• **The task**: From the listing, collect all lines containing the word "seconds".

• **Data provided**:
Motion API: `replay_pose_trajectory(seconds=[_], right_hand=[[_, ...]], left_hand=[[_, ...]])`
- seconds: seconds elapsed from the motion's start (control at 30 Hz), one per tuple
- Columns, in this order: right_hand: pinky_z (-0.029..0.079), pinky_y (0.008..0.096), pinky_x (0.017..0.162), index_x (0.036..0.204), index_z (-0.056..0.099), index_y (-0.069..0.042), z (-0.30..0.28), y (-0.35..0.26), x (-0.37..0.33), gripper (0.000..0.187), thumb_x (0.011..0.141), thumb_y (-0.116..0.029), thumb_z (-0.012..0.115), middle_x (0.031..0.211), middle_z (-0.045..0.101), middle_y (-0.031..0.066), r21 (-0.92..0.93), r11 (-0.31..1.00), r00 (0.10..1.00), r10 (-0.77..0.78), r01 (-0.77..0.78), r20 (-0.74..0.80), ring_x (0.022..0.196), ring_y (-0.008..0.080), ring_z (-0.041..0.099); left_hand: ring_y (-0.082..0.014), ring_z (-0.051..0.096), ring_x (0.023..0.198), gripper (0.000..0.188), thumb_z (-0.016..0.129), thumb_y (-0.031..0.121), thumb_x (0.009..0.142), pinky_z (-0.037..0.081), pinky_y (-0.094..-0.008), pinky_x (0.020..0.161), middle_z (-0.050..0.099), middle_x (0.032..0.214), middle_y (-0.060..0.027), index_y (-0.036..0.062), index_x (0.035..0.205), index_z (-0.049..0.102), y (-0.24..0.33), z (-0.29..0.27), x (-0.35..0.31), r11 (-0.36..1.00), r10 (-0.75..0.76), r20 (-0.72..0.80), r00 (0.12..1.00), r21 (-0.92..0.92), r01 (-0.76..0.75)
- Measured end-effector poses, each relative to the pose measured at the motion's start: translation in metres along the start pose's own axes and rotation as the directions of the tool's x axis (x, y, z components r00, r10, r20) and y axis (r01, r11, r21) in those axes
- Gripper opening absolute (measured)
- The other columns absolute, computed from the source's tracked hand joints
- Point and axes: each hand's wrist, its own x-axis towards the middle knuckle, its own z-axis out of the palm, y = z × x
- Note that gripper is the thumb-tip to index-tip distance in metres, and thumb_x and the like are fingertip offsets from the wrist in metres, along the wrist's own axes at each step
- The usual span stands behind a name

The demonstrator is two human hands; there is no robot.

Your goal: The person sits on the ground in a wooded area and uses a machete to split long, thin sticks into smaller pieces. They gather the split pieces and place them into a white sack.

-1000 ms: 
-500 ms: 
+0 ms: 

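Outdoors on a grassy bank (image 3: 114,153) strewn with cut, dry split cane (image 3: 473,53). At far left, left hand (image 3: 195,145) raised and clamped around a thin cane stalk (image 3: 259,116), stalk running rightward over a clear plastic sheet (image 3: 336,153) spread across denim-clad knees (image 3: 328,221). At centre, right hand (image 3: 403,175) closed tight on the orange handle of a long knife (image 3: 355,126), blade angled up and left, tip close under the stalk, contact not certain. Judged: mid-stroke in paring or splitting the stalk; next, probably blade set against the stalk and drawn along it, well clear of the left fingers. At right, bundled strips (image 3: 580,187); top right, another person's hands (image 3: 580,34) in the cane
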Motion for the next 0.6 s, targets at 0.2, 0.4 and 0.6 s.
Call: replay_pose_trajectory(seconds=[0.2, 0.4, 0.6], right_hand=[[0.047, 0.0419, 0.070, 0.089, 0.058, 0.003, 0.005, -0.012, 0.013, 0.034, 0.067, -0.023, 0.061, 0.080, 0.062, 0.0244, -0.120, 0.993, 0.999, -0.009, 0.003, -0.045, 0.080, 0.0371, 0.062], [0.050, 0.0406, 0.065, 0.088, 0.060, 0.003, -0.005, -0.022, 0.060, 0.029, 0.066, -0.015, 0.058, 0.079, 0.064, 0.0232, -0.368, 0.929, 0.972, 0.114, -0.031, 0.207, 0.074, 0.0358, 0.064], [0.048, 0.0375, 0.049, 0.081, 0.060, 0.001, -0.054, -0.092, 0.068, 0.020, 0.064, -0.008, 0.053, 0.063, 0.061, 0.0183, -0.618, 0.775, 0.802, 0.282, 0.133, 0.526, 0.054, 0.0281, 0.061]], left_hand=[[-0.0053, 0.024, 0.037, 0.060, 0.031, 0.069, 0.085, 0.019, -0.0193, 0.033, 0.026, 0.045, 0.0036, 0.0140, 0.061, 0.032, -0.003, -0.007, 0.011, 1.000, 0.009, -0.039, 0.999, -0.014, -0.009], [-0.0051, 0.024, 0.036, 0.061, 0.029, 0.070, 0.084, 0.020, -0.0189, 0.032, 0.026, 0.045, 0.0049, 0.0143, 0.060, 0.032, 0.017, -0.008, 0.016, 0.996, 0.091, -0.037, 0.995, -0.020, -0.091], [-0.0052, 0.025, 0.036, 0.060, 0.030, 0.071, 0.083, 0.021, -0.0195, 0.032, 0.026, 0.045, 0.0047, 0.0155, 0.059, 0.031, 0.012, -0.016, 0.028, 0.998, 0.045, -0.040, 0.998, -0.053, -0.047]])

• **Output**:
Motion API: `replay_pose_trajectory(seconds=[_], right_hand=[[_, ...]], left_hand=[[_, ...]])`
- seconds: seconds elapsed from the motion's start (control at 30 Hz), one per tuple
Call: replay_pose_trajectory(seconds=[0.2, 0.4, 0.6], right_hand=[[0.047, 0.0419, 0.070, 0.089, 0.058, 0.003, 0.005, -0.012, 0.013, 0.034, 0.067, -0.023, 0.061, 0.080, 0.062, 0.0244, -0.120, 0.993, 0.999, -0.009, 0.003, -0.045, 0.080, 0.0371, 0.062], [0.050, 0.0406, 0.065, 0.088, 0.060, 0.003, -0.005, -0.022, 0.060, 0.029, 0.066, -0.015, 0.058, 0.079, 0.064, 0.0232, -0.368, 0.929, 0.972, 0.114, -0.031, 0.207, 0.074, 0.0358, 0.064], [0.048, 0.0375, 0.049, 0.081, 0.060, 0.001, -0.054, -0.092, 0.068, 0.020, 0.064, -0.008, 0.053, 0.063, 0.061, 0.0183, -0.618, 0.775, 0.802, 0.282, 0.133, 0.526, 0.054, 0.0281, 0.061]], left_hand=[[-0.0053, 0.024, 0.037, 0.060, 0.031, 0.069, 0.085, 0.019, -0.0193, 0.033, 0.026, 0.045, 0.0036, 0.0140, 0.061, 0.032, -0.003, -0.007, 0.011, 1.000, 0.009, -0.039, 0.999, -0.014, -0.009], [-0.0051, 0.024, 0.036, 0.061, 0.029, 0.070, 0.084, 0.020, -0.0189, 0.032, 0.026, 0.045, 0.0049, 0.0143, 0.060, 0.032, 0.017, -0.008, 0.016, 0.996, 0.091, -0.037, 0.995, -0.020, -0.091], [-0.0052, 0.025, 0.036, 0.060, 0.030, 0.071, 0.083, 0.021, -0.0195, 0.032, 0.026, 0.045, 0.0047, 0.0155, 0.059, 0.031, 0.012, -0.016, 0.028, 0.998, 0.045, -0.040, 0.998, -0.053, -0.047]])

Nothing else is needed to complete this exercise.